Do bloggers need a "kitemark" to gain their readers' trust?

Standards and boundaries could be helpful.

Would a blogging kitemark give readers more trust in what they're reading?

That's just one suggestion that bloggers - and the journalists' union, the NUJ - have been looking at. It's a kind of "kitemark" that could sit on blogs and websites to show that the author or authors was bearing a set of principles in mind - fairness, honesty, accuracy and so on - when writing their articles.

It's a subject that I discussed along with other bloggers in my adopted home city of Bristol at the weekend, including the authors of some European media blogs you may not have heard of. (How many of you knew, for example, that there's such a thing as Bildblog, tearing the work of Germany's biggest tabloid to shreds, or that it's a massively popular site? Or that other media blogging sites, from Observatoires des Medias to Zurpolitik, and Corrigo are looking at the same sort of work?)

Despite there being some problems with a "kitemark" scheme, I can see there being quite a lot of advantages.

We bloggers already have layers of scrutiny. Those of us who write for publications like the New Statesman, for example, have to be mindful that our output falls (or fell) under the remit of the soon-to-be-deceased-and-reborn-as-something-completely-different Press Complaints Commission, even though our words will never make it into the "press".
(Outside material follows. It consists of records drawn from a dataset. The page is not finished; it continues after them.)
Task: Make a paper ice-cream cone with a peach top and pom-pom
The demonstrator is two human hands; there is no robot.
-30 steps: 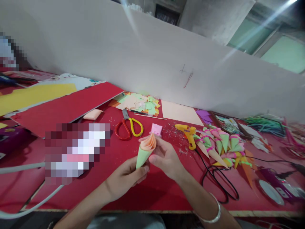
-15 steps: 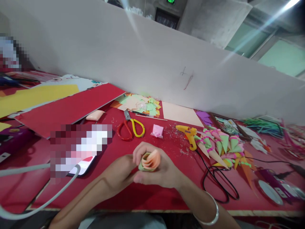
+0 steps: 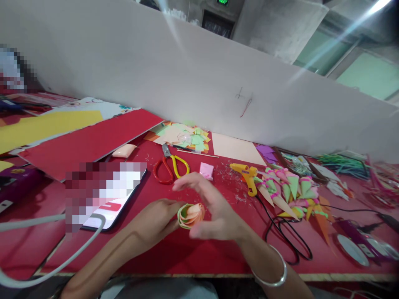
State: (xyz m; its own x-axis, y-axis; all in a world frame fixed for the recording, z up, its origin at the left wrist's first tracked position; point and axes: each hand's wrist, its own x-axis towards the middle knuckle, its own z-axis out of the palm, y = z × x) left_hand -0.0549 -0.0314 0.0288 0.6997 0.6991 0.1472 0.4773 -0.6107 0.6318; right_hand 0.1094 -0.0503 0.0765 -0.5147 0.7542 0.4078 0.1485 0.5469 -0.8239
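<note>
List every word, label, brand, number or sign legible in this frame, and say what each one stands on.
"EXIT": on the lit green sign at the top edge, small and cut close by the frame.
Yellow glue gun: marking on its body, too small to read.
Phone: screen mostly pixelated, nothing readable.
Purple device at left: markings too blurred to read.
</note>
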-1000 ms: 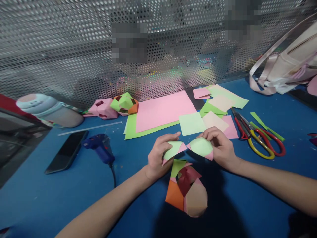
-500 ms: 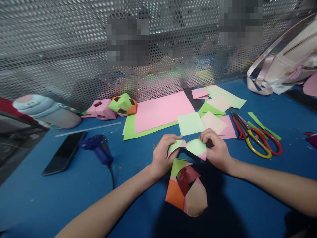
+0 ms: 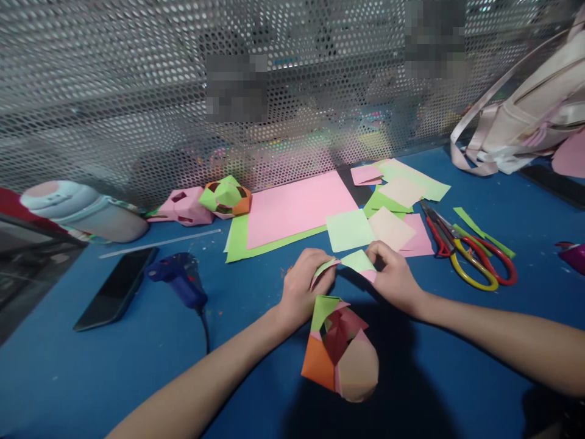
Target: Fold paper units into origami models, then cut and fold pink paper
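My left hand (image 3: 305, 281) is closed around a curved piece of pale green and pink paper (image 3: 325, 267), mostly covered by the fingers. Between the fingers of my right hand (image 3: 395, 274) is another pale green piece with a pink corner (image 3: 359, 262). The tips of the two pieces meet in the gap between the hands; whether they are joined I cannot tell. Just below, on the table, sits a folded paper shape (image 3: 340, 353) with orange, green, peach and dark pink faces and an opening at its top.
A blue glue gun (image 3: 180, 277) with its cord, a phone (image 3: 116, 286), a glue stick (image 3: 159, 242) and a bottle (image 3: 85, 210) lie left. Large pink paper (image 3: 299, 207) and loose sheets are behind. Scissors (image 3: 475, 262) lie right, near a bag (image 3: 525, 122); a perforated metal panel (image 3: 159, 91) stands behind.
My hands have drawn closer together, bringing the tips of the two green pieces to each other. Both pieces have tilted, and less of each surface shows. The folded shape stays on the table.
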A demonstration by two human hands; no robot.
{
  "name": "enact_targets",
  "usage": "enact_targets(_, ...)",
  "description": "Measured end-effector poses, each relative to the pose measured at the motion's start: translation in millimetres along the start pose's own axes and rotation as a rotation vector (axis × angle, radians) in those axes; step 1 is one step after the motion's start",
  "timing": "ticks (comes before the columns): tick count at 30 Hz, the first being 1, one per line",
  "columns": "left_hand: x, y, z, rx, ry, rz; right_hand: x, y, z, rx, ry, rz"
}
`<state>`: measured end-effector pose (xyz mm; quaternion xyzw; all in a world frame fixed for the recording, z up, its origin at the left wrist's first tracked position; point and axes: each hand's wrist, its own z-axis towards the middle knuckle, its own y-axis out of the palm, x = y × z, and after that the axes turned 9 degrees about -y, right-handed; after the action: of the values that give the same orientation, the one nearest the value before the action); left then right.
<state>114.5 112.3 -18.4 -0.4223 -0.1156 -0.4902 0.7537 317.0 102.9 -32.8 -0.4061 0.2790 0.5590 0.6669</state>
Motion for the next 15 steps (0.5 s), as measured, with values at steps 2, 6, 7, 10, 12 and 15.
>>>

In the comments section, friendly and unfriendly people who are dead set against everything we've just written, from the placement of commas to the entire premise of our blogposts, will turn up. Why, after what can sometimes be a mauling, would you really be keen to open ourselves up to a more serious form of complaint?

For amateur bloggers, there is the danger of turning what can be an unhealthy obsession at its most benign into a full-time unpaid job. It's fine if you've got time to spend justifying every cough and spit, but not all of us do.

That said, I think this would be a way of representing an aspiration to ethical writing, a legitimacy for blogging, a set of principles to work towards.

What those principles are is a possible sticking point. Take "fairness" for example. One of the things I have always loved about blog-style writing is the way in which you often abandon all pretence of neutrality, the lofty journalistic conceit that you can somehow detach yourself from the events you are hearing and seeing, and which are affecting you directly.

With the kind of blogwriting I like to read (and occasionally write), you very much put your personality, your character and your prejudices into the story, right up front for everyone to be aware of; I find it more honest than imagining you can be some kind of camera taking a neutral picture of the facts around you. Some blogging is unfair, and should be unfair.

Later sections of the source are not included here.